Tuesday, January 03, 2006

philosophical taxonomy

Ophelia Benson at Butterflies and Wheels made an ingenious, but we think ultimately misleading, comparison the other day in a post about Gene Sparling’s discovery that the ivory billed woodpecker is not extinct. She finds the story inspiriting – as we do. But the philosophical moral that she draws from it we find, well, unsatisfactory:

“It's kind of a black swan story, kind of a story about falsification, and the difficulty or impossibility of being sure of a negative. It's about the fact we've talked about here more than once: the fact that not having found X does not necessarily mean there is no X to find. It could mean that, but it could just mean you haven't found it. And it can be very very difficult to know which.”

OB adds to this notion of finding and falsification the notion of a scale of far-fetchedness:

“Because Sparling wouldn't let himself think he'd seen what he suspected he'd seen, at first - in fact for quite awhile. Why? Because he didn't want to be ridiculed as a loony, a Big foot finder, an alien abduction believer. And he thought he couldn't have seen what he thought he'd seen. But actually, on consideration, the possibility that it was what he thought it might be except that it couldn't be (because Ivory bills are extinct, he said solemnly, they've been extinct my whole life) is really not nearly as far-fetched as either Big foot or alien abductions. And Big foot, in turn, is not as far-fetched as alien abductions. So there's a scale of far-fetchedness here: 1, 2, 3.”

We think that OB’s comparison between the fabulous search for the black swan, a example enshrined in American philosophy courses, and the search for the ivory billed woodpecker screens philosophically disjoint projects. One is the issue of whether there is such a thing as an x; the other is what kind of a thing x is. Whether a swan can have black coloring is a question of the swan’s properties. It is wrapped up in the larger taxonomic question, what is a swan? Whether the ivory billed woodpecker exists isn’t a question of a property – as Kant showed a long time ago, existence is not a property. It may be that there is an overlap in the method used to research both questions – you may search for black swans or you may search for ivory billed woodpeckers.

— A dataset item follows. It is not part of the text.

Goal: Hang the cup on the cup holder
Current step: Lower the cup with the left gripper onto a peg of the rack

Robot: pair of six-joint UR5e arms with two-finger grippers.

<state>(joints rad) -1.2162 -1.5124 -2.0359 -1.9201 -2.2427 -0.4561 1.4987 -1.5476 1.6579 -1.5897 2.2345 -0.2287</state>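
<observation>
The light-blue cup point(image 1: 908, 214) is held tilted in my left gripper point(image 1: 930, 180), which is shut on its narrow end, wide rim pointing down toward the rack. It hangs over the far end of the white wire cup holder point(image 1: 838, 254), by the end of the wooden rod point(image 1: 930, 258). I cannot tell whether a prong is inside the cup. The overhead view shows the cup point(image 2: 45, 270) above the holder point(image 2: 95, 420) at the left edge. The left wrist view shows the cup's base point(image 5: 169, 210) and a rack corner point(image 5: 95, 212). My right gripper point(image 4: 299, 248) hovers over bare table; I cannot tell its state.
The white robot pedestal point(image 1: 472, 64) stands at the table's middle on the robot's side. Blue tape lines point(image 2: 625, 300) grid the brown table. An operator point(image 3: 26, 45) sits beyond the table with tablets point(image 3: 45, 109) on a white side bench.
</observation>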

Or you may even search for yeti. But the level of the scientific issue in which your search gains its meaning will be different.

That philosophers generally ignore taxonomy in preference to theory building is, perhaps, the result of the philosophical obsession with physics as the central natural science, and the search, in physics, for fundamental forces. But taxonomy offers its own philosophical dilemmas. Which brings us to Marc Ereshefsky and Mohan Matthen’s Taxonomy, Polymorphism, and History: An Introduction to Population Structure Theory in this Winter’s Philosophy of Science.

Ereshefsky and Matthen argue against a common taxonomic theory that is built into the various simple problems that have been canonized among philosophers (such as OB’s black swans – or sometimes ravens): the “homeostatic property cluster.” This theory incorporates our naïve way of distinguishing kinds by external properties, and brings it up to date by recognizing that there is a system in which these properties function – the living system, governed by natural selection. “Proponents of this view … hold that while there is no set of properties that all members of a species must share, there is a set of properties that tend to be coinstantiated among the members of a species. These properties …are maintained by “homeostatic mechanisms.” EM argue against this view, which they associate strongly with Richard Boyd, and for what they call Population Structure Theory.’

“What is needed, we suggest, is to move away from the focus on the properties individuals share and to take greater notice of populations and other more inclusive entities. These entities are causal actors in the evolutionary process, and they are so in virtue of their phenotype distributions and their population structures.”

To rephrase the black swan example in PST terms, here’s the question for philosophers: is it possible to find a swan with a chimpanzee genome? Here we are reaching down from the way in which we describe outward properties to properties of descent. That there is a lack of work on this kind of thing in philosophy points to the philosophic preference for logic over structure. And that has had the effect of making it seem like questions of structure are secondary. But of course they aren’t.

For instance: when we search for whether swans are defined by their coloration – for black swans, for instance – we think we are being guided by a correlation between what swans look like and what swans are. And because even duckling swans have certain recognizable traits that are similar to adult swans, we can still look among swan ducklings for the ugly one that grows up to be a different colored swan. But what about butterflies? To speak of monarch butterflies in a scientific sense, we have to incorporate both the caterpillar and the mature butterfly. They look so different that searching the appearances, here, has to be conducted according to much other lines than simply, monarch butterflies all have orange wings with black spots. And what about the differences brought in by species that have very distinct appearance differences between males and females? Hence, the polymorphism in EM’s title. We know that there are species that look so different during their life cycles that they have been erroneously classified as separate species. We know that certain seeming species – lichens, for instance – have turned out to be several species living symbiotically.

All of these things push us to ask questions about “looking for x” and the idea that falsification plays a central and defining role in science. Which we will take up again tomorrow.